A Challenge for You, Math Teacher
I’ve sat in many classes, observing many teachers. The amount of time spent talking about work normally far outweighs the amount of time spent doing it.
So here’s my challenge: reduce the amount of time you spend talking in class. Try to shorten your instruction. Cut out the fluff, and focus on the important stuff. Teach your students how to do the task as quickly and efficiently as possible, without going on tangents or calling on students to try to help you explain things.
In your teaching, you must model how to do the skill.
Then spend as much of the class time as you can, having students practice the skill you taught them and provide immediate feedback as they do.
Some Innovative Ideas
Quality instruction is important, so don’t skip it. But let’s reduce it. Or at least let’s maximize our time to focus on giving our students sufficient practice with immediate feedback.
Salman Khan, of Khan Academy, gives a great Ted Talk where he pitches the idea of pre-recording your instruction and having students watch it at home. That way they can pause when they need to take notes, and rewatch if something didn’t make sense or they need to hear it again. Then, he recommends, have your students do the practice problems in the classroom, where you are there to help them when they need it, as well as provide feedback and support.
In Alice Keeler’s book, Teaching Math with Google Apps, she encourages teachers to post their instruction in Google Classroom so that students can come back and reference it. In case they misunderstood, were absent, or need a review.
What other innovative ways can you think of to shorten the time you spend not practicing in the classroom?
Avoid this Strategy
In my article, aptly titled ‘The Worst Teaching Strategy,’ I encourage teachers to avoid doing a whole group practice problem; where the teacher puts a practice problem on the board and then randomly calls on students to assist him with solving the problem by telling him the next step. More often than not, this strategy takes FOREVER! And results in a lot of confusion and undesirable responses from students that are not beneficial to those who need to learn the skill.
Instead of spending long amounts of time doing something like the above, where very few students are participating, and no one is actually practicing the skill, assign practice problems to everyone and give feedback.
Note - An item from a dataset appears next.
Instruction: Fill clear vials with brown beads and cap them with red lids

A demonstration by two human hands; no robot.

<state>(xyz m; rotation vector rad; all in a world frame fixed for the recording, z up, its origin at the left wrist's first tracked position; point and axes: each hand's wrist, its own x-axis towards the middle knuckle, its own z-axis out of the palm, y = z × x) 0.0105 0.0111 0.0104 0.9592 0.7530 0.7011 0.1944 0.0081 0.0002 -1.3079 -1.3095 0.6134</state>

What other teaching techniques can you weed out of your instructional delivery to be more effective?
Creative Ways to Increase independent practice with Immediate Feedback
The most valuable thing you can give your students is time to practice the skill and to get immediate feedback on each question.
I have many articles on this, but here are some quick tips
1. Give your students the answer sheets as they do the work, and encourage them to check each problem AFTER they have solved it. If they got it right, great job, be encouraged and move on. If they got it wrong, go back and check their work, find their mistake.
2. Use technology. If you can get your students on Khan Academy, IXL, or something similar – where they get immediate feedback after each problem, you should utilize these resources.
3. Have answers, with the problems worked out, on index cards. Students can come get them after they work each problem (or set of problems) to check their work.
Conclusion
Homework is not independent practice. It’s work masquerading as independent practice, but robbed of its impact because of how students are doing it, and that there’s no immediate feedback.
To promote mastery, students need lots of practice with immediate feedback.